_Work instructions_.
Return verbatim every line from the first line of the data below to the line that contains "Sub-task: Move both", inclusive, and no further.

[Records excerpted from a collection]
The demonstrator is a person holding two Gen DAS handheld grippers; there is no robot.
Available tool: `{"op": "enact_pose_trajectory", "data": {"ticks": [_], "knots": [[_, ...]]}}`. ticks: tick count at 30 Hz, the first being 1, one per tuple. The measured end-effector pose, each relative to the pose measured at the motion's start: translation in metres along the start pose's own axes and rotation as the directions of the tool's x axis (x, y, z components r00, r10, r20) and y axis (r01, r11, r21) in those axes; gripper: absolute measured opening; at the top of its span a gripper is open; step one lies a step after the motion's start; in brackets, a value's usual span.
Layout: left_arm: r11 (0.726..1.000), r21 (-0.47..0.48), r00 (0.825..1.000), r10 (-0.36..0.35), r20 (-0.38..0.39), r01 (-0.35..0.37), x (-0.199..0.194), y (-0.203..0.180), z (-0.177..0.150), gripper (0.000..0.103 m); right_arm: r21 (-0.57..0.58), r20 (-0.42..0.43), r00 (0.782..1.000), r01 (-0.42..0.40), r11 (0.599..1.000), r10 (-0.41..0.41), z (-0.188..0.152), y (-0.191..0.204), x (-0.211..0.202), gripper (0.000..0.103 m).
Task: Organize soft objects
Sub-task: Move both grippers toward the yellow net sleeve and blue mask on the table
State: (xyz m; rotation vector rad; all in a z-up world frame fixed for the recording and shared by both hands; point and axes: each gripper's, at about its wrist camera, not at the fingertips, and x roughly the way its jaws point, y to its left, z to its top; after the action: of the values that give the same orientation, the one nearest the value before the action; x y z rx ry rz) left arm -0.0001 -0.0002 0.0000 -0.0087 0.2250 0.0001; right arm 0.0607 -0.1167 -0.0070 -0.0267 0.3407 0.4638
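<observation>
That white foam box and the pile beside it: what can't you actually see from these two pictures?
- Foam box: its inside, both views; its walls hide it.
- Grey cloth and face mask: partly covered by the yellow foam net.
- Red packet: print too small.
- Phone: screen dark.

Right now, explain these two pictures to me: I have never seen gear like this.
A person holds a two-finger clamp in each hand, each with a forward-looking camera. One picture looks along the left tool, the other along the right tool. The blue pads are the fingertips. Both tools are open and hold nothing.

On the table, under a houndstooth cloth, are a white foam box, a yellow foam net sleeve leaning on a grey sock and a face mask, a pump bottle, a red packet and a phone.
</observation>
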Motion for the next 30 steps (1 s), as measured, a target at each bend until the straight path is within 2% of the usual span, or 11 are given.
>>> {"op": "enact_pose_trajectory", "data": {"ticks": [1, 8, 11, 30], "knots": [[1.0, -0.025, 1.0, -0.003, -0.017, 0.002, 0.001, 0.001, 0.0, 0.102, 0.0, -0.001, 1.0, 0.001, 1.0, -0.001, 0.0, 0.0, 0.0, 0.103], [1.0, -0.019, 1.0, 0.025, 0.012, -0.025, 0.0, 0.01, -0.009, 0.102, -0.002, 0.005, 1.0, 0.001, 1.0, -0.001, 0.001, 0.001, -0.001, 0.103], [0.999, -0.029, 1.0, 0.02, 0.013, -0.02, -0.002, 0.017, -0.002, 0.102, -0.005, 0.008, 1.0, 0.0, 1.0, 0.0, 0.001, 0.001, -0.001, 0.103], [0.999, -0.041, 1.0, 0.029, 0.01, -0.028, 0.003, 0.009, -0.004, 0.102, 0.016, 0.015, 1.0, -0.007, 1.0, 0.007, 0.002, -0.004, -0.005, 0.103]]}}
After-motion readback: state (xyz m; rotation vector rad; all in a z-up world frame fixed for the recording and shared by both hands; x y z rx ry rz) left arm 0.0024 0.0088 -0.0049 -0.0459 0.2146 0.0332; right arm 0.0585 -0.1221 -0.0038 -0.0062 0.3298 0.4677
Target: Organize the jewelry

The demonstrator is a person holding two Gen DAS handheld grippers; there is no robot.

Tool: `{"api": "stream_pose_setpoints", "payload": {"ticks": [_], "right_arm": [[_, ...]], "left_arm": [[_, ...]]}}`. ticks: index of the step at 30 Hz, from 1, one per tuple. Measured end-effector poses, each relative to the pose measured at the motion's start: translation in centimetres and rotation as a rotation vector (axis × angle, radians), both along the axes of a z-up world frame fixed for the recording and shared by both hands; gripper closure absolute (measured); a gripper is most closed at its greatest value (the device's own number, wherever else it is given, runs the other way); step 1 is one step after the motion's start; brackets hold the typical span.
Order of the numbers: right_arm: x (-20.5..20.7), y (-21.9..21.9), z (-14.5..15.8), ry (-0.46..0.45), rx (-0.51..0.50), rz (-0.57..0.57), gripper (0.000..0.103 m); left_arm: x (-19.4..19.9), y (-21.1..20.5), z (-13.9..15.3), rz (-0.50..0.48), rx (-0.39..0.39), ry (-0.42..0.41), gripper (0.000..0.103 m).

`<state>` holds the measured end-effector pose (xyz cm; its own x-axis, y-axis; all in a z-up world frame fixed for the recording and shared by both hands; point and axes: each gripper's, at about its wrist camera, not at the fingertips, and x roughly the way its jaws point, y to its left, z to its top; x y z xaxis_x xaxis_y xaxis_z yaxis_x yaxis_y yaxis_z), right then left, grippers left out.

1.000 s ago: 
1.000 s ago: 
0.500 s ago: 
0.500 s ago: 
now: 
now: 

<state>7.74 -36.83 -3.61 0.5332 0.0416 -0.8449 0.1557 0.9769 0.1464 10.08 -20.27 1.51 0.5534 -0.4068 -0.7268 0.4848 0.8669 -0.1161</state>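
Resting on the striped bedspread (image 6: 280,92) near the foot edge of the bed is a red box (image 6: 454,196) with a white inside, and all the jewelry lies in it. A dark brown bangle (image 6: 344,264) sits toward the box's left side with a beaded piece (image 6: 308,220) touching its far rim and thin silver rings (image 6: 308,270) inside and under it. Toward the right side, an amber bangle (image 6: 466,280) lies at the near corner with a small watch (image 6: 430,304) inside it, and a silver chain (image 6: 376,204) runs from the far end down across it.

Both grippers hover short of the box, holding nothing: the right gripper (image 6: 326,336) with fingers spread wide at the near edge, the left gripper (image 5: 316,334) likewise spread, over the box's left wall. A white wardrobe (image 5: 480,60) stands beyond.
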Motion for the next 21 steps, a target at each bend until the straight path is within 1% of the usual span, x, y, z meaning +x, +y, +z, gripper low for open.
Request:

_Your solution_.
The demonstrator is a person holding two Gen DAS handheld grippers; there is no robot.
Available tool: `{"op": "enact_pose_trajectory", "data": {"ticks": [_], "knots": [[_, ...]]}}`. ticks: tick count at 30 Hz, the first being 1, one per tuple. The measured end-effector pose, each relative to the pose measured at the motion's start: translation in metres along the start pose's own axes and rotation as the directions of the tool's x axis (x, y, z components r00, r10, r20) and y axis (r01, r11, r21) in those axes; gripper: absolute measured opening; at the top of its span a gripper is open; step one lies a step after the motion's start; in brackets, a value's usual span.
Layout: left_arm: r11 (0.726..1.000), r21 (-0.47..0.48), r00 (0.825..1.000), r10 (-0.36..0.35), r20 (-0.38..0.39), r01 (-0.35..0.37), x (-0.199..0.194), y (-0.203..0.180), z (-0.177..0.150), gripper (0.000..0.103 m); right_arm: r21 (-0.57..0.58), r20 (-0.42..0.43), r00 (0.782..1.000), r01 (-0.42..0.40), r11 (0.599..1.000), r10 (-0.41..0.41), z (-0.188..0.152), y (-0.191..0.204), x (-0.211..0.202), gripper (0.000..0.103 m).
Task: Organize soft objects
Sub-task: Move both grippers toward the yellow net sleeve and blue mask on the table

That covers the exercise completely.